Valentine explained: “The political spectrum now is something that I really have no taste for. I can’t believe the two-party system has allowed ‘hate’ to be a word that’s commonly used from both sides as often as it has. I’ve never played that game. I’ve never even hated the opposition, as much as I wanted to beat them. To be unaffiliated with any party, I think, is the only way you should do it today.”

In his campaign, Valentine intends: a) to prioritize the development of new business in the wake of the pandemic (he has owned an eponymous restaurant in Stamford for decades); b) to promote the importance of diversity in the city’s education system (“Getting an education in a diverse atmosphere is the education you need. I got my education in baseball that way”); and c) to plan for the “movement of people” throughout the city, from roads to bike trails to allowing for the younger generations’ interest in scooters.

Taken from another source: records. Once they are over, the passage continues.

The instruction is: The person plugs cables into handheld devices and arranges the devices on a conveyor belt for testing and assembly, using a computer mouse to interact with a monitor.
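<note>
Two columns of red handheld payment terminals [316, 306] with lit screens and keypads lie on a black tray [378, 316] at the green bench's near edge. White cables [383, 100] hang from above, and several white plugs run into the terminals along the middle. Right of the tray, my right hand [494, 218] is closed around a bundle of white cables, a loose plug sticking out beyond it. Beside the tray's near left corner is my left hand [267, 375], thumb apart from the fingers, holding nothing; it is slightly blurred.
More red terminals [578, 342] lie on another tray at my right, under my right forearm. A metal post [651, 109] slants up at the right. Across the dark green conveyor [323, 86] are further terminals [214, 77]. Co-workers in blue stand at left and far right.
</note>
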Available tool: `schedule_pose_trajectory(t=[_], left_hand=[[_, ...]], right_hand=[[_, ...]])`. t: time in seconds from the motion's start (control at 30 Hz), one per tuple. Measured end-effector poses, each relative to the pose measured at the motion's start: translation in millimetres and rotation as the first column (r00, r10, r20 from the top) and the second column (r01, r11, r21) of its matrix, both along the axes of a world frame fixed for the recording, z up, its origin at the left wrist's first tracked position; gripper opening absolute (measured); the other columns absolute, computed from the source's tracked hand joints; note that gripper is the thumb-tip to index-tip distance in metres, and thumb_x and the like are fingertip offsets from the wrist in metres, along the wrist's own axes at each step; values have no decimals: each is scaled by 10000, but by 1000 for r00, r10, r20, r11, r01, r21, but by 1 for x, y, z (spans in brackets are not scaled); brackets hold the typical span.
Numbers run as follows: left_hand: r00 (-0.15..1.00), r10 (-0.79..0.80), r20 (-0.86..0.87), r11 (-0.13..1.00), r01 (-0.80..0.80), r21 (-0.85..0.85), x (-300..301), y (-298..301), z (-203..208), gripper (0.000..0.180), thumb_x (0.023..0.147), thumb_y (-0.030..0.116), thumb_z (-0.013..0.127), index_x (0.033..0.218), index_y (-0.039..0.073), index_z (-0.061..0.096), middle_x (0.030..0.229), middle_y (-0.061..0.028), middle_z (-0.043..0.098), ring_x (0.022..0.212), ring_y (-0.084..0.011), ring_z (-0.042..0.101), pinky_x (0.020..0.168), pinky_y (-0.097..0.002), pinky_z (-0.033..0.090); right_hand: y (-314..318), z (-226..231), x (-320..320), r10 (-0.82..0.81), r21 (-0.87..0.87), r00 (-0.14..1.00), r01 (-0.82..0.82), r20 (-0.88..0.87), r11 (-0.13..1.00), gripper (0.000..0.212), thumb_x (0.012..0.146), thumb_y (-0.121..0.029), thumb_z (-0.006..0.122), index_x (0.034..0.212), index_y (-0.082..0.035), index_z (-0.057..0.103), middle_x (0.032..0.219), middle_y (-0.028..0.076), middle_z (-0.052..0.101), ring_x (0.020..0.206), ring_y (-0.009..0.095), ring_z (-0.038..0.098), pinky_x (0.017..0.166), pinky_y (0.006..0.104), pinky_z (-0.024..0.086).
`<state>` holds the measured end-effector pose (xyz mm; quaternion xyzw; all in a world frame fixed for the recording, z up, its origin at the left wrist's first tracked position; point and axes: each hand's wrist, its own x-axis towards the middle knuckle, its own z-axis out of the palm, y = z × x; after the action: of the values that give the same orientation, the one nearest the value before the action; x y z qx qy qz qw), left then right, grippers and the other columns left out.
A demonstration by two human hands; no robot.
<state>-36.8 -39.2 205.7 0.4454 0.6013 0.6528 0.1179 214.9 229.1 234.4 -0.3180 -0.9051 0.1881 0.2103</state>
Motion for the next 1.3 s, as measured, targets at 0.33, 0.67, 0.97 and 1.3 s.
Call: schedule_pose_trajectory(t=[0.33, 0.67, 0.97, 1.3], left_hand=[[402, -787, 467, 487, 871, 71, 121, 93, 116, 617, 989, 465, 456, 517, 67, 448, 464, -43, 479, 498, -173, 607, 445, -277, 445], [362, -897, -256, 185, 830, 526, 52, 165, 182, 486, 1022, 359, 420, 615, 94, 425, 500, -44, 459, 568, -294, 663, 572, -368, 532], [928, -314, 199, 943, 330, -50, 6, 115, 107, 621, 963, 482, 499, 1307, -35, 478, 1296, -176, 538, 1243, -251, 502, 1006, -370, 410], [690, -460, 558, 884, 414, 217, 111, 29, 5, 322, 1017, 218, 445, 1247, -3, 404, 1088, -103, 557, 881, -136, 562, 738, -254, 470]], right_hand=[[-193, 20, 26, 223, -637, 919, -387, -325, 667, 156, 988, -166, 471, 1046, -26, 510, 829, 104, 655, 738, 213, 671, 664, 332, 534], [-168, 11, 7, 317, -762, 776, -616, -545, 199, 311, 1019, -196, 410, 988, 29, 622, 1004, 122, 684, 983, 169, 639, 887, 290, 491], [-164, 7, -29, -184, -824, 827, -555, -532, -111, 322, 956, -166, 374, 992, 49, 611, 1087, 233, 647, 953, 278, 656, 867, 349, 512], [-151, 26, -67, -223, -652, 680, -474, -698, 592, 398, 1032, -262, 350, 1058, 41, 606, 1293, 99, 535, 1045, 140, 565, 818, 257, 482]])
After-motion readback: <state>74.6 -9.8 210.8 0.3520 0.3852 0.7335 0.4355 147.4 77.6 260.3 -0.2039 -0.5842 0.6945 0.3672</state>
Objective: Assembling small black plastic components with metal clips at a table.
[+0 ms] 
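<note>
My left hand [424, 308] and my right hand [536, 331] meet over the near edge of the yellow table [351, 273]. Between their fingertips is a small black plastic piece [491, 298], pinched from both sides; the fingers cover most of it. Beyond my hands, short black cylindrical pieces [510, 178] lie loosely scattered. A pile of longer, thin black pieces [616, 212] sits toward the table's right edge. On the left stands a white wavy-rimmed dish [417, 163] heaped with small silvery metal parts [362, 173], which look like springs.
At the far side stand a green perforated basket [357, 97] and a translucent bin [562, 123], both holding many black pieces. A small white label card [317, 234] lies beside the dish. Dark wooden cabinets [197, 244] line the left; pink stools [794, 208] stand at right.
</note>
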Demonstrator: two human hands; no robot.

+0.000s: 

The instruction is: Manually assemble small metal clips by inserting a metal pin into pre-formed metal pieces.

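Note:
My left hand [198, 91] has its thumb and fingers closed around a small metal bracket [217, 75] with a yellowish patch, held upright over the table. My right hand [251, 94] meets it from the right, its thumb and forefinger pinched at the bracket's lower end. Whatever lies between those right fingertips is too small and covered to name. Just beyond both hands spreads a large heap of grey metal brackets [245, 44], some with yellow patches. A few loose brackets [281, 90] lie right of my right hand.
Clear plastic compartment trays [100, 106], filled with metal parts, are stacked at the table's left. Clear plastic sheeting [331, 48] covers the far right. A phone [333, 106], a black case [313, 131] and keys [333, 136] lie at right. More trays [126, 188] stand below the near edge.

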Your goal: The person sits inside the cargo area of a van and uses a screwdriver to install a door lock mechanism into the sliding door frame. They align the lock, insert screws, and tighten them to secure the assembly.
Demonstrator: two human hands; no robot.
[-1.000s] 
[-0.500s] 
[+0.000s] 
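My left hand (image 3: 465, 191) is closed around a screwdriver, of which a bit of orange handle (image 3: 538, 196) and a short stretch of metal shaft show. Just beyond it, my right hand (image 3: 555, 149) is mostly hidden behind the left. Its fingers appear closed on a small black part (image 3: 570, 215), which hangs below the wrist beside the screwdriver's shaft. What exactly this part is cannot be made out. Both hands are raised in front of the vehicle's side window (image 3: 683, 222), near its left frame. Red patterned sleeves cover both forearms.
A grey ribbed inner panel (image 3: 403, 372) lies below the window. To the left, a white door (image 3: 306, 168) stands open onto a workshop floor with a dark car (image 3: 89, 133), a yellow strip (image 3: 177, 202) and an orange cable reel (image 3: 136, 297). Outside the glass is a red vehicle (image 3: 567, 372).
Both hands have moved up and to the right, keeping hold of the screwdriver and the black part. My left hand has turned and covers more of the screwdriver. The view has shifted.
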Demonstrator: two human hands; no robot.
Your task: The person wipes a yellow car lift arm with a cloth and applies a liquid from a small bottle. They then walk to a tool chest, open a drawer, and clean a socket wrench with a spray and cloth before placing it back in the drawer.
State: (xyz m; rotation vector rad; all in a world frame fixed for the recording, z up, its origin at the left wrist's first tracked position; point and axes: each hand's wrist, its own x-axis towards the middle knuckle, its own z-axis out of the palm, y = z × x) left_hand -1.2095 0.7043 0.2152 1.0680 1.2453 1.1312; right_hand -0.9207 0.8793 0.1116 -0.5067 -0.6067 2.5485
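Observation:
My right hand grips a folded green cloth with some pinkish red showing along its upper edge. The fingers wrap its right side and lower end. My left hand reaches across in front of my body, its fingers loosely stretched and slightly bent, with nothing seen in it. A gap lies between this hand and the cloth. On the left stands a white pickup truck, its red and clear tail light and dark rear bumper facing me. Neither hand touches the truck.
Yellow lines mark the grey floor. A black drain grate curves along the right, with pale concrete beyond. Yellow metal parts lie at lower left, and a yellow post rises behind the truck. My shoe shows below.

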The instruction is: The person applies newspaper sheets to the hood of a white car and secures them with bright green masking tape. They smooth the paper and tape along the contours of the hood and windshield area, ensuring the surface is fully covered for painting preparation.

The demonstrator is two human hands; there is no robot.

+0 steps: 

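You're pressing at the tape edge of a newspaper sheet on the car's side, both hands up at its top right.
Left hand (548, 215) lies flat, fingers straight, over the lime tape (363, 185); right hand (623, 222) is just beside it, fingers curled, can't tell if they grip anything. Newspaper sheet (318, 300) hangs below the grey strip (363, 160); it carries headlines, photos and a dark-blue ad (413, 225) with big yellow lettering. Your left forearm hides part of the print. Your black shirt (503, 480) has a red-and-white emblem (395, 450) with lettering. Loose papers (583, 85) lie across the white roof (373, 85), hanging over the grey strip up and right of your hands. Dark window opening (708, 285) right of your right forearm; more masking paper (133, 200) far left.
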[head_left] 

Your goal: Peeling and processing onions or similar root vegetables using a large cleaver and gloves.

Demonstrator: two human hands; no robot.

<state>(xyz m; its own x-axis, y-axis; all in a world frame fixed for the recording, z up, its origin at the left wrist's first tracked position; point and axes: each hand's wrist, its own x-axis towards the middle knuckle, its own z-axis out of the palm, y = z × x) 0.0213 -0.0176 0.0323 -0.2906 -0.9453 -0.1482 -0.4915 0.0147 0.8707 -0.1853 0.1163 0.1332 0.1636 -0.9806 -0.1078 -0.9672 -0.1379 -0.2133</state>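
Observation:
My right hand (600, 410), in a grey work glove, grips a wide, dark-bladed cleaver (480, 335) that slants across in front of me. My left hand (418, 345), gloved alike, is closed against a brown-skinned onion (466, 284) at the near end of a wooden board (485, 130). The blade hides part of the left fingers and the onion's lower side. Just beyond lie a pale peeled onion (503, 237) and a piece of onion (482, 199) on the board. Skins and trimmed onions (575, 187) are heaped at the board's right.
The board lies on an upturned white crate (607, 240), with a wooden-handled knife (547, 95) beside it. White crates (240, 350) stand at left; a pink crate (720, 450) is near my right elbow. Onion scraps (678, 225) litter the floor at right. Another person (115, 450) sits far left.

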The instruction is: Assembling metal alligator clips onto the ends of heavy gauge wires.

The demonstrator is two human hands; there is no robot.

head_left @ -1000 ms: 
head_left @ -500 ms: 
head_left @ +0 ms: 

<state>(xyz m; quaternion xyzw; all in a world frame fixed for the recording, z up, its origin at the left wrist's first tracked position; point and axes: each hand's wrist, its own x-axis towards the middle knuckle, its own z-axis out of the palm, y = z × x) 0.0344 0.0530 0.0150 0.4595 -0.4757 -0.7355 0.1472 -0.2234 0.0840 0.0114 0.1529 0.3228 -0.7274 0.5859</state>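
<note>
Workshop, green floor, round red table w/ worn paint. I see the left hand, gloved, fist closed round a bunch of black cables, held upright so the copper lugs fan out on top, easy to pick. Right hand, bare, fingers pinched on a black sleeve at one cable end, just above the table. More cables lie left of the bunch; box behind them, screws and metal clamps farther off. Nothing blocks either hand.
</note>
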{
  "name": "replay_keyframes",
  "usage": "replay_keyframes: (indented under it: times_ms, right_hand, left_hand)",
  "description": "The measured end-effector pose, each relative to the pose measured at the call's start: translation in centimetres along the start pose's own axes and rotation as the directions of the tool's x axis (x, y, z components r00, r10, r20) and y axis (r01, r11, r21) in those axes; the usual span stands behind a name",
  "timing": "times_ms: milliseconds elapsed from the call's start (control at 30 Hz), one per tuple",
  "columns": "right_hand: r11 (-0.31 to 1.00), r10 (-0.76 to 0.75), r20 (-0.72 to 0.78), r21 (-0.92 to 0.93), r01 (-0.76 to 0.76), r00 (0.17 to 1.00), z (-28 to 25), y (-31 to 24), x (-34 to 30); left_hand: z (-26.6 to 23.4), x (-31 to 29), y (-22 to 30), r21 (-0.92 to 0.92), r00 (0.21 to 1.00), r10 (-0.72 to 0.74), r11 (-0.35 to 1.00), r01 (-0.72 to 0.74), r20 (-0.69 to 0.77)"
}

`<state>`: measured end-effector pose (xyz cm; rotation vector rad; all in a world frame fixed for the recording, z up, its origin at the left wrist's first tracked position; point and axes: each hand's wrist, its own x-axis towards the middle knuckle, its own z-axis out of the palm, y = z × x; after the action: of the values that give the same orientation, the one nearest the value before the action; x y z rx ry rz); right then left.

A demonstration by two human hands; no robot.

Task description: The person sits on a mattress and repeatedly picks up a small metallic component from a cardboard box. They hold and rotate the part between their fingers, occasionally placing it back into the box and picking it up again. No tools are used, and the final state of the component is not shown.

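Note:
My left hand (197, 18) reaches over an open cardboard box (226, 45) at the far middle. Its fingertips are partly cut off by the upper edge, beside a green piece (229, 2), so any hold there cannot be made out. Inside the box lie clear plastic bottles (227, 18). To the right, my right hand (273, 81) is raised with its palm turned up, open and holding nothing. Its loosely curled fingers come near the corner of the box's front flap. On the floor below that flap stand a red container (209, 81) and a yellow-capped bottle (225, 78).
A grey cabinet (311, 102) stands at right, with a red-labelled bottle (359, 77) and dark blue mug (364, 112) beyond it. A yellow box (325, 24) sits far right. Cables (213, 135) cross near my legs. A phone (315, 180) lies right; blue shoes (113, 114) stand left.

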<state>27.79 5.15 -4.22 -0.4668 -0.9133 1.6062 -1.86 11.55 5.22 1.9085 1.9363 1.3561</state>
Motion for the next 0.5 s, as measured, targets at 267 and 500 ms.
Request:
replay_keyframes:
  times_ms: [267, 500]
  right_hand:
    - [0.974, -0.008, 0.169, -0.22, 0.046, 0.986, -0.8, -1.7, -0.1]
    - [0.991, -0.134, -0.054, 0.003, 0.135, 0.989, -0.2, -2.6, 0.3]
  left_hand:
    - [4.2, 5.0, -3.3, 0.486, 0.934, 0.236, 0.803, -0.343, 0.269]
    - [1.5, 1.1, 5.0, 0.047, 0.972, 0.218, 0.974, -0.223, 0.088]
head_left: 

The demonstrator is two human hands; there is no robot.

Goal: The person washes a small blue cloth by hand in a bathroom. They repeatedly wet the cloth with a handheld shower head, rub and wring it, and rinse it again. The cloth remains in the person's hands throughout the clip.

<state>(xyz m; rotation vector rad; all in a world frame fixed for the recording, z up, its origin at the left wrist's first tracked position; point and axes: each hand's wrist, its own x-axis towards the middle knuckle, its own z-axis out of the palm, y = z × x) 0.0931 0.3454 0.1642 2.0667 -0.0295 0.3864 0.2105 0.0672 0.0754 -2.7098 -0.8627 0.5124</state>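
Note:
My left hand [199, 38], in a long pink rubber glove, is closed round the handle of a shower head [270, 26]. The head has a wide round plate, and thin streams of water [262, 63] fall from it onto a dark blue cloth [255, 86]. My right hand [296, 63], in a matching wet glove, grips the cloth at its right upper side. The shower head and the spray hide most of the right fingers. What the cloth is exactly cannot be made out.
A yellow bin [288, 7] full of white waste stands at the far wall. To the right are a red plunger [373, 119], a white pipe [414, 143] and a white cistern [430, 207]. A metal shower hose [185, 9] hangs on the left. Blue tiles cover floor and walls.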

Asked to identify his most important baseball lesson that can translate into a mayoralty, Valentine said: “I just think it’s the overall idea of bringing people from many different cultures together to work as one. That’s what baseball teams are. When I went to the foreign country of Texas and had to try to speak that language and be an outsider and bring people together there. And to bring them together in Japan, New York, Boston, that’s really tough duty.

“That’s where a city like Stamford needs leadership. You have to let people know that you care, because the lesson in baseball always was they didn’t care what you knew until they knew that you cared. I think that has to be my feeling going forward.”

Manager, mayor, macher: No matter his role, or one he’s trying to land, Valentine makes it compelling. Why would his most impactful competition yet be any different?